How we handled Jonas is an example of what we see as our mission every day.

Our mission is to put the powers of City Hall to work to help ALL of our neighborhoods thrive and prosper.

Our challenge is to make our great city greater still.

Our vision is One New York, Working for Our Neighborhoods.

ALL of our neighborhoods.

Úna sóla Nuéva York, trabajándo por nuéstros vecindários — tódos nuéstros vecindários.

Our vision means we have to use the tools of government to fight against inequality – and to fight FOR a strong future for ALL our families.

It means we need to manage government effectively for a safe, clean, economically strong city with an improving quality of life.

And it means we must innovate for the future in all our neighborhoods, always pushing the envelope for new ways to keep New York the greatest global city of the 21st century.

Now, this work may often happen in City Hall, but that’s not where it began.

It began with everyday New Yorkers who for decades demanded a better life for themselves and their families.

Empezó a nivél locál, en nuéstros vecindários.

These New Yorkers did not accept a city where thousands of new apartments were being built in their neighborhoods, and not one of them was affordable to their neighbors.

They did not accept a city where the only jobs they could find barely covered the cost of getting to and from that job.

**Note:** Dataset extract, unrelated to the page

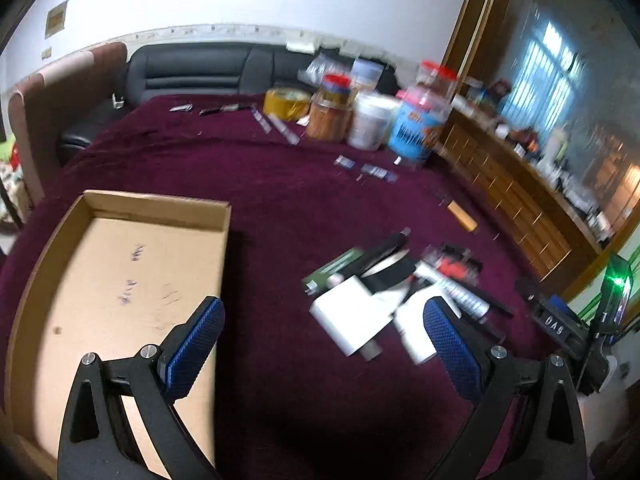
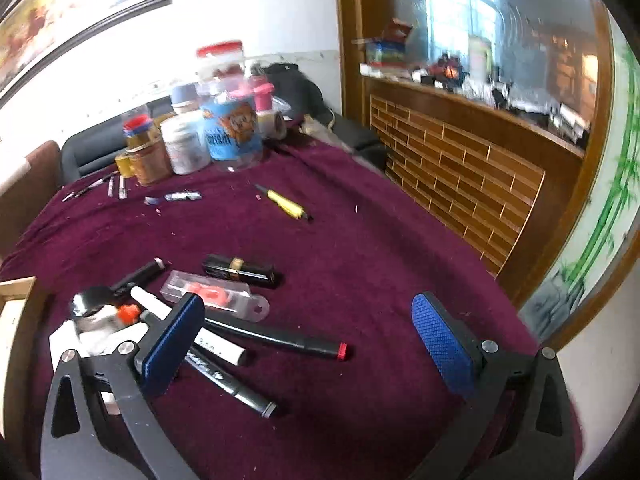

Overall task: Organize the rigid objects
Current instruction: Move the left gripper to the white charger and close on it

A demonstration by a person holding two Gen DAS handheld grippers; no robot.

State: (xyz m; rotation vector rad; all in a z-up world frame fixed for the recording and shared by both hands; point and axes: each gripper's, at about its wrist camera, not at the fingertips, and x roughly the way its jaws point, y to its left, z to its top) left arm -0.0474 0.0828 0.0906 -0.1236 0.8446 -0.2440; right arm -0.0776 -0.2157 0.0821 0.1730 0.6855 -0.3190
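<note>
Looking at: the pile of small rigid things on the maroon counter [image 2: 360, 240], from both wrist views; I hold nothing yet.
Left claw: left claw [image 1: 324, 344] is spread wide and empty, above the cloth between the cardboard box [image 1: 120, 280] and the pile.
Right claw: right claw [image 2: 308, 344] is also spread wide and empty, low over the pens.
Task things: black marker with red cap [image 2: 276, 338], white marker [image 2: 188, 328], a second black marker [image 2: 232, 384], clear blister pack [image 2: 212, 292], black tube with gold band [image 2: 240, 270], yellow utility knife [image 2: 286, 204] farther away.
Box: it is empty inside as far as I see, and lies left of the pile, near the left claw.
Key relation: the red-capped marker lies just ahead of the right claw, its long axis running left to right across the gap between the fingers. I judge the right claw is nearer, and the wrist must turn so the fingers close across its thin body.
Risk: markers overlap, so one may drag another.
</note>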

They did not accept a city where good young men like Ausar couldn’t walk in their own neighborhood without worrying they might be stopped and frisked.

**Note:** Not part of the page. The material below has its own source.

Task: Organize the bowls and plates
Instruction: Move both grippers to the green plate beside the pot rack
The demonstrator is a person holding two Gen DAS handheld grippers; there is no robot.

So we set out together to create change.

And let me be clear—this change looks to the future, but it honors New York’s history and deep-seated identity as a place for EVERYONE.

I’d guess that many people here tonight and watching at home know someone who’s afraid they are going to lose their place in the city they love because they can’t afford to stay here.

But more and more, in the face of these challenges, our work of the past two years is taking root in our neighborhoods.

More and more people will be lifted up as we protect today’s affordable apartments and build many thousands more…as communities grow safer…as new businesses open…as our children grow ever more hopeful about their futures…

…as we keep Working for Our Neighborhoods.

Let me show you how this is happening all across the city.

Because of Paid Sick Leave, half a million more New Yorkers can now take a day off to care for themselves or loved ones without worrying about their paycheck.

50,000 City workers and contracted workers will be guaranteed a $15 minimum wage.

And 20,000 City workers will now be able to take six weeks of FULLY paid leave when they have a child, adopt a child, or become a foster parent. And working with our municipal unions, we look forward to the day when we can extend a similar benefit to many more.

I want to pause on this for a moment.

It’s time this country caught up with the rest of the world to create a national policy that eliminates the choice between paying the rent and taking the once-in-a-lifetime chance to bond with a new baby.

And right now, the State of New York is working towards Paid Family Leave as well. I want to thank the Governor for making it a priority in his State of the State address last month.

And I want to commend Assembly Speaker Carl Heastie for being such a powerful champion for our families. Thanks to his leadership, Paid Family Leave passed in the Assembly just two days ago.

We will fight for this change in Washington and do everything we can to ensure it becomes the law of the State.

And I further want to thank two people in this room who are fighting for parental leave everywhere, because they have lived through a parent’s worst nightmare.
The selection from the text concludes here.